Thousands of workers who lost jobs in this sector have yet to
be picked up by new firms.

8. (sbu) Ironically, one of the main obstacles to new
investment, according to almost everyone we spoke to, is the
excellent local water supplies. In the early 1990s, faced
with severe water shortages, then-Istanbul Mayor Tayyip
Erdogan launched a billion dollar project to build a pipeline
to bring drinking water from the Greater Melek River in Duzce
to Istanbul. With the project now well under way, in order
to protect the future Istanbul water supply, national
authorities now insist that companies building new facilities
in Duzce meet strict and costly environmental standards.
Duzce locals are convinced that the new standards are driving
away potential investors.
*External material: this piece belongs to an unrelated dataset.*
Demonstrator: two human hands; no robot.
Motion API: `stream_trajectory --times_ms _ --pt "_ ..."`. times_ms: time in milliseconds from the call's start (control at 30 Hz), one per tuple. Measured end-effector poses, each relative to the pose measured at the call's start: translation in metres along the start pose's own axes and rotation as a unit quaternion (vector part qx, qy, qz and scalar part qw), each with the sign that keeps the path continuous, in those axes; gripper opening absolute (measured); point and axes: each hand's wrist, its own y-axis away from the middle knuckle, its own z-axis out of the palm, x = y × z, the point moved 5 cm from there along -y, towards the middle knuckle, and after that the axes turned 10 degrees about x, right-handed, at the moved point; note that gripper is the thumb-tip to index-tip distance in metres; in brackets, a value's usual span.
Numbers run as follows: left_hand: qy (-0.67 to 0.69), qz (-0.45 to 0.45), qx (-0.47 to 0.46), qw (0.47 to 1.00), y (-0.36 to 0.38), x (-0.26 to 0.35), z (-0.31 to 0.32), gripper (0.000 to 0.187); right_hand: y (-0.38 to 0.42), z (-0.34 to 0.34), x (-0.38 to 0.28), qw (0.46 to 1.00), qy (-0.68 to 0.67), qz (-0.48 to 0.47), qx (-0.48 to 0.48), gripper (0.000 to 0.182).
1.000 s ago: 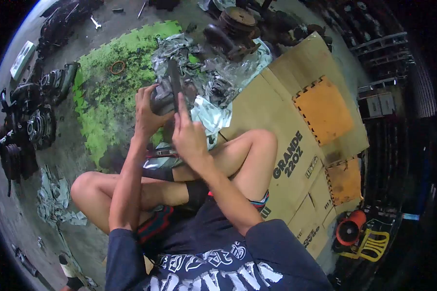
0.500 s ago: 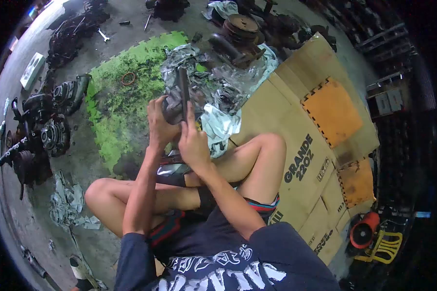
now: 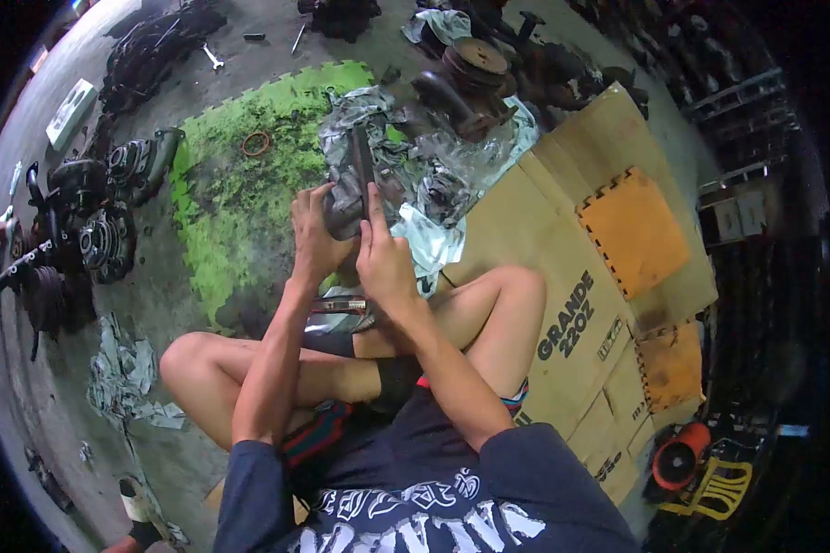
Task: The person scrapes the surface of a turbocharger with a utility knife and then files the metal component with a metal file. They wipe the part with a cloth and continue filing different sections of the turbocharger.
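1. Your left hand (image 3: 314,241) curved in a wide C around the near, nine-o'clock side of a grey metal part (image 3: 344,195), fingers bent and partly spread.
2. Your right hand (image 3: 385,269) held the lower end of a dark bar (image 3: 362,157), index finger laid along it, other fingers folded; how tightly, one could not tell.
3. The bar pointed toward twelve o'clock along the part's three-o'clock side; whether they touched was unclear.
4. From your hands, a stained green mat (image 3: 226,207) spread at nine to eleven o'clock, bearing an orange ring (image 3: 266,148); cardboard (image 3: 507,221) lay at three.
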Motion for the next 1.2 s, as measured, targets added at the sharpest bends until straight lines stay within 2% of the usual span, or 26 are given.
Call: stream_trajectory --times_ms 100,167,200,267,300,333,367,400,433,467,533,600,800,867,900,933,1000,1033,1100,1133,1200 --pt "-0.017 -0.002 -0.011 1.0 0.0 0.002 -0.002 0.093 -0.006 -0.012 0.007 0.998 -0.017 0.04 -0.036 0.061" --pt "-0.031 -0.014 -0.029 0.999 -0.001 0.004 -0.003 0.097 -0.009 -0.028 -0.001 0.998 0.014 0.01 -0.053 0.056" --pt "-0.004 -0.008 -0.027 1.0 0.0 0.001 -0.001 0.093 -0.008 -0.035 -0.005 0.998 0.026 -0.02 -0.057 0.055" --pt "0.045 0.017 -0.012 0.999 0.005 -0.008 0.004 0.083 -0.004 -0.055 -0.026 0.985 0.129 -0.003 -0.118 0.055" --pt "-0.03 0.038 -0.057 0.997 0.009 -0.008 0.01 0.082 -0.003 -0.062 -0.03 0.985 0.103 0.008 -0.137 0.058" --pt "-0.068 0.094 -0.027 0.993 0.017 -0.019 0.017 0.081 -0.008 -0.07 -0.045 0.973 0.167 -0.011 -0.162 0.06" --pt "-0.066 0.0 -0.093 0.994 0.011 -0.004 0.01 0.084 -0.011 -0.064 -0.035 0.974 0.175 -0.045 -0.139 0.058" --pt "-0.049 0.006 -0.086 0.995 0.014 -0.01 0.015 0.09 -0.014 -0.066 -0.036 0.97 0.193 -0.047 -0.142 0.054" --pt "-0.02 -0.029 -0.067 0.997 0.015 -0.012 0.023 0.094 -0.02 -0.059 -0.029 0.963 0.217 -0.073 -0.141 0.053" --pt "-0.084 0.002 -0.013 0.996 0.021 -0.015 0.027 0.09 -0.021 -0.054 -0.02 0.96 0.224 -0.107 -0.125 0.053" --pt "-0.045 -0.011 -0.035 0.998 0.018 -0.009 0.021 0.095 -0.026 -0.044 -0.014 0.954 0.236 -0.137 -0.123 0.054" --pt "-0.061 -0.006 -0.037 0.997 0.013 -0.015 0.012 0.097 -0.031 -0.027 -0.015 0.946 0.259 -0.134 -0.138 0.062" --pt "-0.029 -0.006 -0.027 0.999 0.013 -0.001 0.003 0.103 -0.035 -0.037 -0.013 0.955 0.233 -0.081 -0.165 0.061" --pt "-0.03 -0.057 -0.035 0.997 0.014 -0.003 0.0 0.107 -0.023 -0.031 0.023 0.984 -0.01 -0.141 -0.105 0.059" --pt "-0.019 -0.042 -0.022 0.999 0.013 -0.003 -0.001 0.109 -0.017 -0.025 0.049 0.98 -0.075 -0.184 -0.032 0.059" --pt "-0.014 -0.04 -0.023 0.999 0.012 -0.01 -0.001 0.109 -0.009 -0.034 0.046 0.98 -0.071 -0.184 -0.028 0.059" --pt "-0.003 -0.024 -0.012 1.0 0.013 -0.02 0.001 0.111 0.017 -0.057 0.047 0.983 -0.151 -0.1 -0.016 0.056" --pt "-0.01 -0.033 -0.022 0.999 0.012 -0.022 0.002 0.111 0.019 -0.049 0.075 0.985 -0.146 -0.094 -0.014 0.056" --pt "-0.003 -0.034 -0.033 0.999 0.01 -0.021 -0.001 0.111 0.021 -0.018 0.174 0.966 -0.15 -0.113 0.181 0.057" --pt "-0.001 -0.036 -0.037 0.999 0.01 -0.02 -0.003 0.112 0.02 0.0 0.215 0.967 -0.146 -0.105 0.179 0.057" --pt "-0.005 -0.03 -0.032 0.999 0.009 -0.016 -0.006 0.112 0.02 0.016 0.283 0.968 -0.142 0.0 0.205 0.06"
Bulent Samli, the General Manager
of an Ingersoll-Rand (IR) lock production facility in Duzce,
confided to poloff that if IR had not purchased an existing
plant (from ITO, Turkey's second-largest lock producer) the
strict environmental standards would have prompted them to
look elsewhere.

9. (sbu) Finally, even Duzce's economic mainstay, hazelnut
production, is now in danger. Ozturk told poloff that this
year's harvest will be 60 to 65 percent below previous years.
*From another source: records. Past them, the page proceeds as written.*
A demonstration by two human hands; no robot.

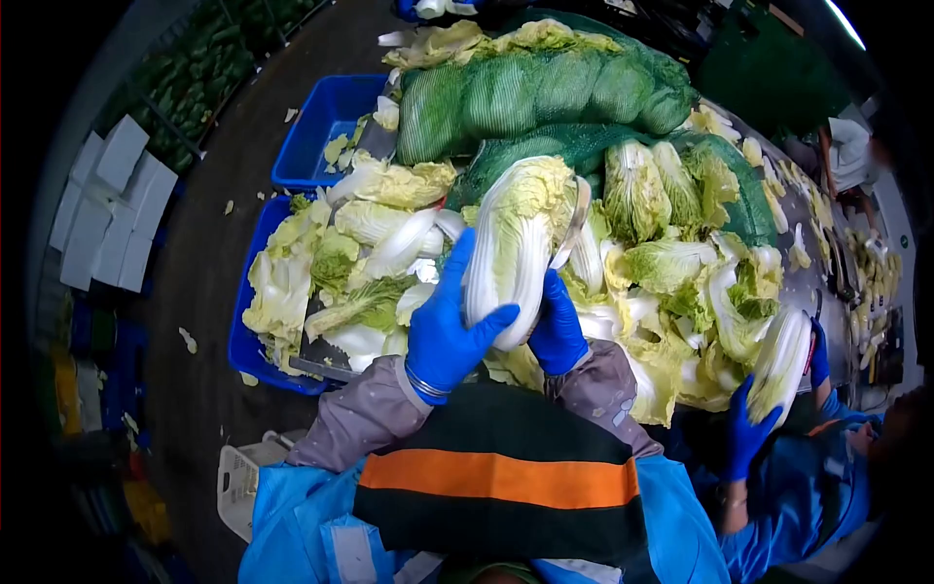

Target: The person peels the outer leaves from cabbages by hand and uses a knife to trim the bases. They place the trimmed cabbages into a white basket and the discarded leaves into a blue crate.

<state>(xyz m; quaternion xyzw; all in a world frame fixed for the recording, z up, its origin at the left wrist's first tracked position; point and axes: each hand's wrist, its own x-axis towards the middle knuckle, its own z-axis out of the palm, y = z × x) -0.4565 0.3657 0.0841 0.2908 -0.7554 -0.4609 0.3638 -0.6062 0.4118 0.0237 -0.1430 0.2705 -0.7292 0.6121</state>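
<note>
A napa cabbage [513,243] with a white base and pale yellow-green leaves is held above the leaf-covered table. My left hand [448,326], in a blue glove, is wrapped round its lower left side, thumb across the base. At its lower right side is my right hand [557,326], also gloved in blue, with its fingers mostly hidden behind the cabbage. A leaf with a brownish edge [574,222] sticks out on the cabbage's right. Loose leaves [375,243] lie to the left, and more cabbages and leaves [671,268] to the right.
Green net sacks of cabbages [535,92] lie at the table's back. Two blue crates, one with few leaves [321,122] and one full [255,341], stand left. A co-worker's gloved hands [749,428] hold another cabbage [781,365] at right. A white basket [236,487] is lower left.
</note>
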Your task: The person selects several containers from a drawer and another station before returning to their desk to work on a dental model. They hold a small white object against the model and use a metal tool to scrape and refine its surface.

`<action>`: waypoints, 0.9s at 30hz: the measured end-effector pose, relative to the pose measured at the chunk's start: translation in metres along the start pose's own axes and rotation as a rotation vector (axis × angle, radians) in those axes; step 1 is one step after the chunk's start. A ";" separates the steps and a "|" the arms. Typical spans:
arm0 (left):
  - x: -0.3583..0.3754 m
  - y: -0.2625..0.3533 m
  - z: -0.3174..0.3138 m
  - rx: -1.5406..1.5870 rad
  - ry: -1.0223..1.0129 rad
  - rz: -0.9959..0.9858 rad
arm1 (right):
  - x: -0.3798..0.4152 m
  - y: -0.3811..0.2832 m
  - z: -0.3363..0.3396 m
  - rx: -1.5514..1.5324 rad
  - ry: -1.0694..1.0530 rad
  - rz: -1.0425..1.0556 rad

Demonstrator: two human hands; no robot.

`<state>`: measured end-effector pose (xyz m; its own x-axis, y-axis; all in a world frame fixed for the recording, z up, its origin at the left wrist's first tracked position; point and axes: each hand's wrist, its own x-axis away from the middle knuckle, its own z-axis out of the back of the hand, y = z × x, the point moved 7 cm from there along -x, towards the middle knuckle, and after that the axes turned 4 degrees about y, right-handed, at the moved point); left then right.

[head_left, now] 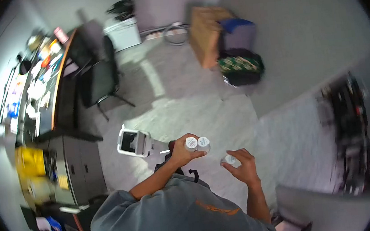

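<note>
Side by side in front of my body, two small clear cups with white printed lids (191, 143) (203, 141) are gripped by my left hand (181, 154). My left thumb stretches along the near side of the pair, and my fingers curl behind them. A short way to the right, my right hand (246, 167) pinches a third, similar cup (230, 159) between thumb and fingers, its printed lid partly covered by the fingertips. The third cup is apart from the other two and a little nearer my body. The print is too small to read.
A white bin-like device with a dark opening (144, 141) stands on the floor left of my hands. Beyond are a black office chair (101, 77), a cluttered desk (53, 90), a white box (123, 34), a cardboard box (206, 33) and a bag (242, 67). Grey cabinets (82, 170) line the left.
</note>
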<state>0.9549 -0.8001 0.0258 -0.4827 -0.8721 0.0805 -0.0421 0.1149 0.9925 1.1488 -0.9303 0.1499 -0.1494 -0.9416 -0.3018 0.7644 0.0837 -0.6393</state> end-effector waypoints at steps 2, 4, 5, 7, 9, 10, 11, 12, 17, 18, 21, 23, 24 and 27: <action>-0.022 -0.009 0.035 -0.042 0.086 0.007 | -0.038 0.004 -0.020 0.029 0.008 0.052; -0.060 -0.014 0.072 -0.092 0.146 -0.002 | -0.090 0.005 -0.053 -0.006 0.015 0.063; -0.079 -0.012 0.090 -0.113 0.170 0.004 | -0.109 0.007 -0.067 -0.043 0.005 0.019; -0.119 0.011 0.125 -0.075 0.182 -0.025 | -0.153 0.010 -0.096 -0.090 -0.001 -0.050; -0.166 0.030 0.148 -0.046 0.184 -0.072 | -0.195 0.013 -0.117 -0.106 0.017 -0.099; -0.190 0.040 0.165 -0.047 0.191 -0.098 | -0.221 0.010 -0.128 -0.130 0.016 -0.106; -0.215 0.051 0.184 -0.052 0.198 -0.126 | -0.247 0.010 -0.140 -0.141 0.005 -0.096; -0.236 0.065 0.199 -0.104 0.198 -0.178 | -0.270 0.012 -0.151 -0.151 -0.008 -0.086; -0.303 0.092 0.265 0.055 0.325 -0.282 | -0.386 0.020 -0.206 -0.133 -0.144 0.071; -0.309 0.093 0.278 0.077 0.381 -0.271 | -0.413 0.019 -0.218 -0.114 -0.186 0.121; -0.313 0.078 0.321 0.021 0.562 -0.177 | -0.491 0.024 -0.257 -0.100 -0.279 0.207; -0.305 0.069 0.349 -0.023 0.679 -0.043 | -0.549 0.013 -0.287 -0.157 -0.328 0.277; -0.303 0.054 0.364 -0.067 0.777 -0.035 | -0.579 0.007 -0.305 -0.151 -0.349 0.312; -0.287 0.045 0.410 -0.003 0.969 0.066 | -0.659 -0.028 -0.366 -0.175 -0.431 0.427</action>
<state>0.7325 -0.3497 0.0095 0.4462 -0.8775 0.1757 -0.0382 0.1775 0.9834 0.9965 -0.1925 0.1082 0.4405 -0.8570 -0.2674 0.5815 0.4993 -0.6423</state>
Although the decrease is part of a normal, albeit
unpredictable, cycle in hazelnut production, hard-hit local
farmers are desperate to diversify their products to protect
themselves from future shocks. Here too, though, farmers
lament the fact that Duzce has very few food processing
plants to soak up local production and seems unable to
attract new investment.

Pinning Hopes on AKP
10. (sbu) Despite the bleak situation, however, locals
believe that the current AKP government is more understanding
of their problems than previous governments. Visiting Duzce
the same day as poloff, the Agriculture Minister announced a
new project to give 100 milk cows to 50 farmers in Duzce
(Note: Ozturk criticized the implementation of the program
but credited the government with "good intentions").
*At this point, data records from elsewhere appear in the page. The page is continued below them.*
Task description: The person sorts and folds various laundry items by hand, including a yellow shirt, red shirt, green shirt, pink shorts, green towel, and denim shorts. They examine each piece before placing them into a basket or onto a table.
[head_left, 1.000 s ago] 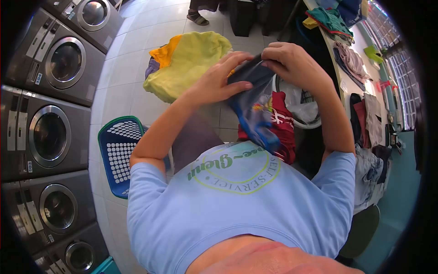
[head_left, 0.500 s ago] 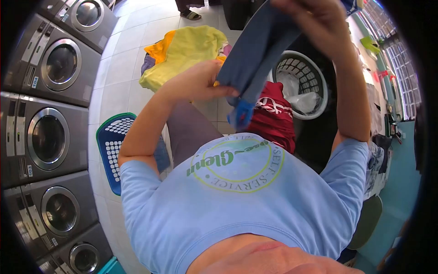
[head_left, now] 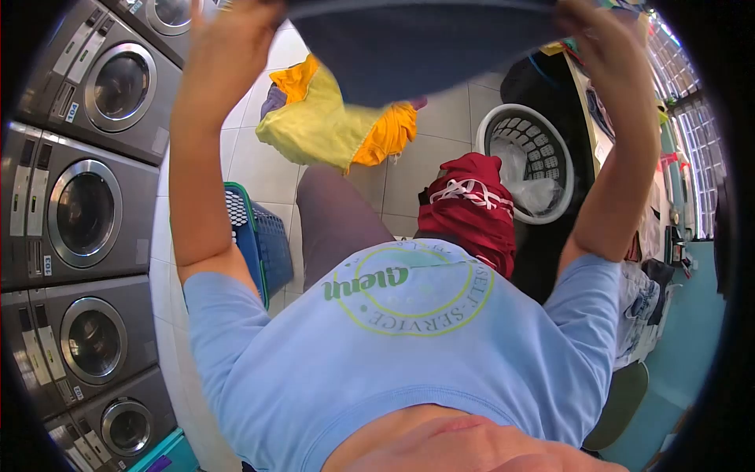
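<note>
A dark blue cloth point(head_left: 425, 51) is stretched wide between my hands at the top of the view. Its left end is gripped by my left hand point(head_left: 236, 35), whose fingers close at the cloth's corner. My right hand point(head_left: 590, 27) pinches the other end, slightly blurred. Beneath the cloth, a yellow cloth point(head_left: 314, 126) and an orange cloth point(head_left: 387, 135) lie heaped over the floor. Dark red fabric with white cords point(head_left: 472, 208) rests by my lap.
A white round basket point(head_left: 563, 149) holds clear plastic bags. On the left stands a blue basket with a green rim point(head_left: 271, 244), near stacked washing machines point(head_left: 85, 212). Folded clothes point(head_left: 638, 295) lie along the right side.
My hands have moved apart and up, spreading the dark blue cloth that hung bunched between them. The view has shifted a little, showing more of the blue basket and orange cloth.
</note>
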Demonstrator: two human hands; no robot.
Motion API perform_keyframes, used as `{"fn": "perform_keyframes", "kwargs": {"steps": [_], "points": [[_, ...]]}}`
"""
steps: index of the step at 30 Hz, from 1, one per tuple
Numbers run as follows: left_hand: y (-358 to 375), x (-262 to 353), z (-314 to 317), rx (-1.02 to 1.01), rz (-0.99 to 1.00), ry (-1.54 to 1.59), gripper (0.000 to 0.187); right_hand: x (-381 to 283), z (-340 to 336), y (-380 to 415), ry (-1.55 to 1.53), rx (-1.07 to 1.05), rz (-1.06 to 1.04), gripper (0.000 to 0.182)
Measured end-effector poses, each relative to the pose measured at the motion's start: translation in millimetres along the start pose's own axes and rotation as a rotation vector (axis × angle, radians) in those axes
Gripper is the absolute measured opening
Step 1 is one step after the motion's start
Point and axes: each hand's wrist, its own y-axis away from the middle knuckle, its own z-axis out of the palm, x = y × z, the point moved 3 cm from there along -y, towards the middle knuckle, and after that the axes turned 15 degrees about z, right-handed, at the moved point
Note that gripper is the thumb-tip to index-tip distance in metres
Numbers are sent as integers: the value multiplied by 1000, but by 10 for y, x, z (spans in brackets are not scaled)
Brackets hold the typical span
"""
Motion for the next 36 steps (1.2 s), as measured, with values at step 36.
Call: {"fn": "perform_keyframes", "kwargs": {"steps": [36], "points": [[2722, 1326, 412, -758, -775, 1631, 26, -1347, 2008, 2424, -916, -1373, -145, 8]]}}
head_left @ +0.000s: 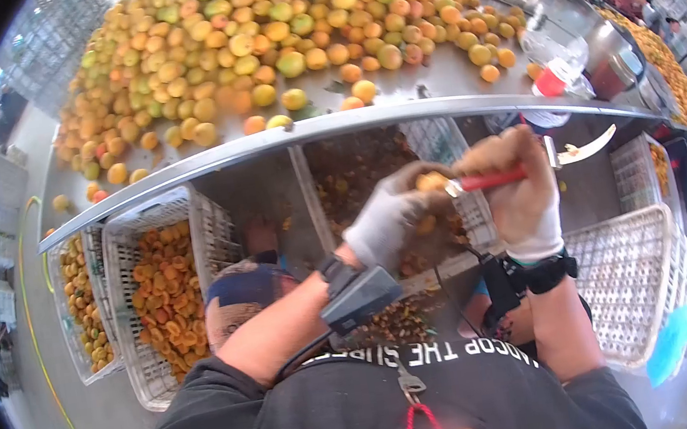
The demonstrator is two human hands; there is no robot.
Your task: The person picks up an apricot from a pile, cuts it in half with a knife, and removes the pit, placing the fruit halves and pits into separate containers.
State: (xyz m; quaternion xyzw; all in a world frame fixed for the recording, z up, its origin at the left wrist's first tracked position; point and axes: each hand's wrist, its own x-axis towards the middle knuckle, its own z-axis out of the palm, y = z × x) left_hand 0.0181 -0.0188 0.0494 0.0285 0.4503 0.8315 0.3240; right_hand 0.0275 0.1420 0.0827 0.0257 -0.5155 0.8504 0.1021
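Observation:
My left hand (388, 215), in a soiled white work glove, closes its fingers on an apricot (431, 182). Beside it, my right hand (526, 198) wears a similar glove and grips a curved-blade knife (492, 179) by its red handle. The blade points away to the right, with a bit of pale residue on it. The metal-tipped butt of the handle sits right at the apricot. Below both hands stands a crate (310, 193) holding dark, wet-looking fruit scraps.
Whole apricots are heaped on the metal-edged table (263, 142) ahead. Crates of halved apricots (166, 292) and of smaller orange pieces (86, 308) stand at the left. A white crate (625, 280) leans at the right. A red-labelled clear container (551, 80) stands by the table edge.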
Medium-size business owners told poloff that despite the
continuing need to apply for government "incentives" (i.e.,
tax exemptions), this government has taken a number of
business-friendly measures. Hikmet Keskin, President of the
23,000-strong Esnaflar (small businessmen) Association (and a
possible AKP local candidate himself), told poloff that his
members have continuing concerns, but that this government
has been responsive (e.g., on low-interest credit,
restrictions on opening large supermarkets). Finally, Duzce
also hopes to benefit from proposed government incentives for
provinces with an average annual income below USD 1500.

11. (sbu) The message we heard from this Anatolian province
echoes much of what we have heard in the teeming Istanbul
suburbs: "It's the economy, stupid." Deliberations on Iraq,
back-and-forth over education or public administration
reform, Turkey's on-again off-again EU membership
aspirations, even the occasional furor over headscarves are
minor concerns for local residents who continue to struggle
in the face of economic adversity. AKP's success here in
Duzce is more attributable to the party's ability to reach
out to the people, listen to their concerns, and make
good-faith efforts to address them, than to any ideological
agenda. Duzce residents may not be infinitely patient, but
for now they have nowhere else to turn.